Work order = Would you return exactly the lines below from the line with "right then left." through the line with "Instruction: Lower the", both included, and nothing else, leaving out the pictures?

Dataset excerpt =
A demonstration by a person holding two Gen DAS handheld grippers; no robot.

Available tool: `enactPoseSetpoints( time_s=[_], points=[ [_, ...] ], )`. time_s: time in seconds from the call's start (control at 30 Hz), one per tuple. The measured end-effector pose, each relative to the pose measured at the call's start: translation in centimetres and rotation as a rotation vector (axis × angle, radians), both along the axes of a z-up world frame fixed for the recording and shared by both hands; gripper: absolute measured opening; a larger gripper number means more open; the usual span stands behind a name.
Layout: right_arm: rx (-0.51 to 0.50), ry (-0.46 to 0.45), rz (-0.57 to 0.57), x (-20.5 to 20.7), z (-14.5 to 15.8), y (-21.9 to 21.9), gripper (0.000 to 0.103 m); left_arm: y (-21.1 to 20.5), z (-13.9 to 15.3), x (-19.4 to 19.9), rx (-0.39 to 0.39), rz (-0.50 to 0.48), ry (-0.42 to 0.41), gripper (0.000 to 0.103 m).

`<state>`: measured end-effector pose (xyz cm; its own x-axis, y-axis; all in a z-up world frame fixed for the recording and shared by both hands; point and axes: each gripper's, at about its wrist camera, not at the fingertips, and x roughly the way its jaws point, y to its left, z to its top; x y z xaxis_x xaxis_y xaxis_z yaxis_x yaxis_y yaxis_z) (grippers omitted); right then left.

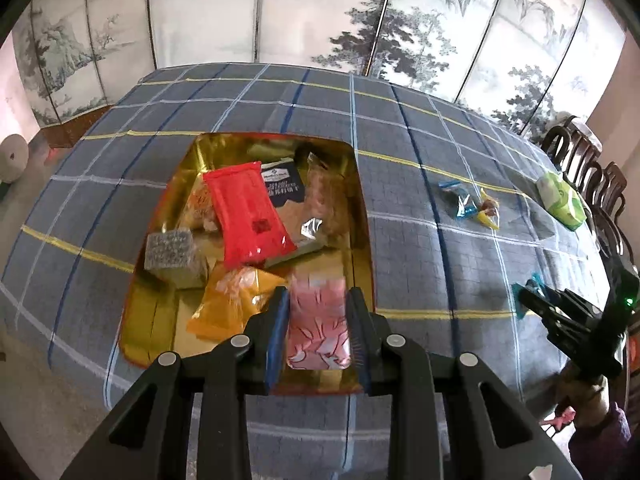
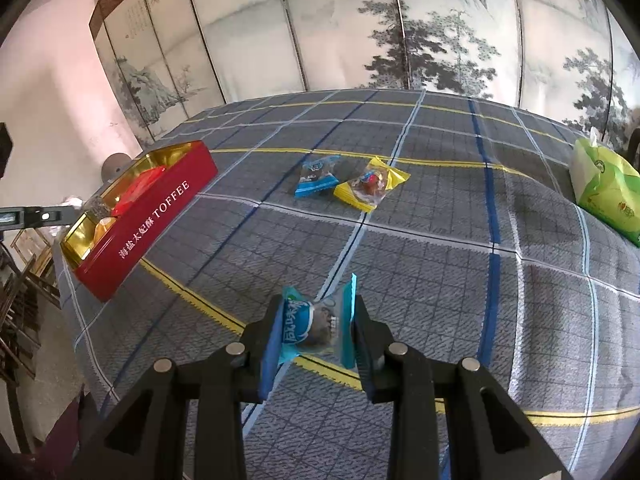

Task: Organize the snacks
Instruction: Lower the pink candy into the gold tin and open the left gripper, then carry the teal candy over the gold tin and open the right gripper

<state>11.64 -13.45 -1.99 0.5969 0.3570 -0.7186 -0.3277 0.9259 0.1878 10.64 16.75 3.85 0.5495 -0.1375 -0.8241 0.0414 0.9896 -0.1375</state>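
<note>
Landmark: red toffee tin [image 2: 160,216], gold-lined, open, on plaid tablecloth [image 2: 440,264].
L gripper [image 1: 318,320]: clamped on pink snack pkt [image 1: 318,328], held over tin's near end; pkt blurred.
R gripper [image 2: 316,324]: closed on blue-wrapped candy [image 2: 312,322], low over cloth, well apart from tin on its right; whether candy touches cloth, can't tell.
In tin: red pkt [image 1: 250,212] on top at centre, dark-label pkt [image 1: 282,186] behind it, clear-wrap snack [image 1: 324,196] at right wall, grey block [image 1: 170,250] at left wall, orange pkt [image 1: 232,300] near front.
Loose on cloth: blue candy [image 2: 316,176] and yellow candy [image 2: 370,184], touching, right of tin.
Far right: green tissue pack [image 2: 604,188], well apart from tin, at table edge.
Behind: painted folding screen [image 2: 400,24] beyond tin.
</note>
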Motion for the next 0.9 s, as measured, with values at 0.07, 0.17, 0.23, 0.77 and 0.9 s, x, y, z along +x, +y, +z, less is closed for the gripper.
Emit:
enactPoseSetpoints(
  time_s=[0.07, 0.17, 0.23, 0.77, 0.9],
  points=[
    [0.003, 0.001, -0.001, 0.0, 0.0, 0.0, 0.032, 0.0, -0.1, 0.6, 0.003, 0.000, -0.004, 0.026],
    [0.003, 0.002, -0.003, 0.0, 0.0, 0.0, 0.032, 0.1, -0.4, 1.2, 0.008, 0.007, 0.000, 0.026],
    [0.003, 0.002, -0.002, 0.0, 0.0, 0.0, 0.032, 0.4, -0.4, 1.2, -0.015, 0.019, 0.001, 0.025],
    [0.016, 0.009, -0.017, 0.1, -0.1, -0.2, 0.032, -2.5, 1.2, -8.2, 0.166, 0.035, -0.125, 0.059],
    [0.004, 0.000, -0.014, 0.0, -0.1, 0.0, 0.032, -3.1, 1.3, -8.8, 0.200, 0.038, -0.127, 0.062]
  ],
)
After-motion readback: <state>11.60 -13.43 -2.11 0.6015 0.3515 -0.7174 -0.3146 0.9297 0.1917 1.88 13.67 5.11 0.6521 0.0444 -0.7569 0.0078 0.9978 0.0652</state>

Expected output =
`<state>`: measured end-effector pose (xyz cm; its own x-axis, y-axis; all in a z-up world frame fixed for the recording and shared by both hands; point and axes: each gripper's, at about its wrist camera, not at the fingertips, and x roughly the way its jaws point, y to its left, z to its top; x y z xaxis_x xaxis_y xaxis_z yaxis_x yaxis_y yaxis_z) (grippers omitted); right then left.


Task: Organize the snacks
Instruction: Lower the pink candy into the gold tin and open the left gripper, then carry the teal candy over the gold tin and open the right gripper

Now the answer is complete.